27.01.2009

Warum ich kein "Vorbild" bin

wegen Protests gegen die Verschärfung der Hartz IV-Gesetze verurteilt

Michael Leutert
im Gericht

Heute hat vor dem Amtsgericht Berlin Tiergarten ein Prozess gegen mich stattgefunden.
Anfang 2006 hatten sechs Kollegen von der LINKEN im Bundestag und ich auf die - im parlamentarischen Schnellverfahren durchgepeitschten - Verschärfung der Hartz-IV-Regelungen für 18 bis 25jährige aufmerksam gemacht.

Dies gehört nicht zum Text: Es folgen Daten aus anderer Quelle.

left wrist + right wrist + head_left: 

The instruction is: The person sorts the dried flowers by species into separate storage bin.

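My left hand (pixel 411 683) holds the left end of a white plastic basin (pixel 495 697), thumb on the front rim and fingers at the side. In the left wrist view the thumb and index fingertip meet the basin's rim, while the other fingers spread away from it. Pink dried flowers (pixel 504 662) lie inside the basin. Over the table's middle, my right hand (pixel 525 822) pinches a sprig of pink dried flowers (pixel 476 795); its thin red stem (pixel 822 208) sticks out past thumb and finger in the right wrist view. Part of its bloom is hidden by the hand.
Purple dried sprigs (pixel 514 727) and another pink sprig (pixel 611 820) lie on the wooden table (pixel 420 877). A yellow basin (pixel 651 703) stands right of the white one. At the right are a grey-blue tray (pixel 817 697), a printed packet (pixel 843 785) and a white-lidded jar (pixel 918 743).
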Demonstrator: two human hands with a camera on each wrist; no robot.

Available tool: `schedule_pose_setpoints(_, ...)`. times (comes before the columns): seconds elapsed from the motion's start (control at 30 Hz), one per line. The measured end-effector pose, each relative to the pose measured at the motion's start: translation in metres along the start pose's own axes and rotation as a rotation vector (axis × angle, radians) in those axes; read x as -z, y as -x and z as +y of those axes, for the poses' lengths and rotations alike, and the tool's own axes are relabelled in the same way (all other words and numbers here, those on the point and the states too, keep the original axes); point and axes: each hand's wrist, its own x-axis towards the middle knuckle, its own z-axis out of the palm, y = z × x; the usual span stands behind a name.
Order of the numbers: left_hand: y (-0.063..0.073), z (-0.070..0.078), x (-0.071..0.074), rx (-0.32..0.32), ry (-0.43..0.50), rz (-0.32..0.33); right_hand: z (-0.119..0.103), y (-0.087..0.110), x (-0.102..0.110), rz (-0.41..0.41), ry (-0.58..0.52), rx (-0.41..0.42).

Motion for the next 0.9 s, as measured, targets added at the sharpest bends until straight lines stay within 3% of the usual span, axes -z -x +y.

Nachdem wir mit Plakaten und einem Transparent aus dem Reichstagsgebäude getreten waren, hatte die informierte Presse begonnen, uns zu fotografieren. Die Polizei hat uns aber umgehend aufgefordert, die Aktion zu beenden (was wir dann auch taten) und unsere Personalien aufgenommen. Insgesamt hat die Aktion laut Polizeiprotokoll gerade mal sechs Minuten gedauert.
Zu meiner Überraschung bekam ich kurz danach einen Bußgeldbescheid von 600 Euro wegen Verstoßes gegen das Versammlungsrecht ...wir hätten ja in der 'Bannmeile' demonstriert. Nun soll zum einen die Bannmeile, korrekt: ein 'befriedeter Bezirk', das Parlament, dem ich selbst angehöre, vor Störung schützen, zum anderen war es keine Demonstration, sondern ein Fototermin für die Presse (andere Passanten konnten sich da wegen der Parlamentssitzung zu dem Zeitpunkt ohnehin nicht aufhalten, wie auch Pressevertreter bestätigten). Der Richter wollte sich aber nicht überzeugen lasseb und so wurde ich in der heutigen Hauptversammlung (ich hatte beizeiten gegen die Zahlung Widerspruch eingelegt) zu Zahlung einer Gelbuße verurteilt.
In seiner Urteilsbegründung führte der Richter unter anderem aus, dass ich mich nicht wie ein Vorbild benommen hätte. Außerdem müsste ich wegen des angeblichen Verstoßes gegen das Versammlungsgesetz wie alle Bürger verurteilt werden, weil sonst deren "Vertrauen in den Rechtsstaat erschüttert" würde. Glücklich das Land, dessen Richter keine anderen Probleme kennen. Der Richter hat die Geldstrafe mit 200 Euro erheblich niedriger angesetzt als sie in dem ursprünglichen Bescheid festgelegt war. Eine milde Geste? Nun, damit erschwert er es mir aber zugleich erheblich, in die nächste Instanz zu gehen. Absicht? Das kann ich nur vermuten.
Wäre es bei der ganzen Sache nur um mich gegangen, sie wäre mir egal. Aber es ging um das Thema. Dass man als Parlamentarier verurteilt wird, wenn man im Rahmen seiner politischen Arbeit die Medien auf die Verschärfung einer ohnehin unsozialen Politik aufmachen will, die von der Koalition möglichst schnell, d.h. möglichst ohne Aufmerksamkeit durch das Parlament gebracht werden sollte, sehe ich nicht ein. Der Opposition bleiben weniger, aber eigene Möglichkeiten als der Regierung. Ein Staat, der da zu schnell reagiert, tut sich selbst keinen Gefallen.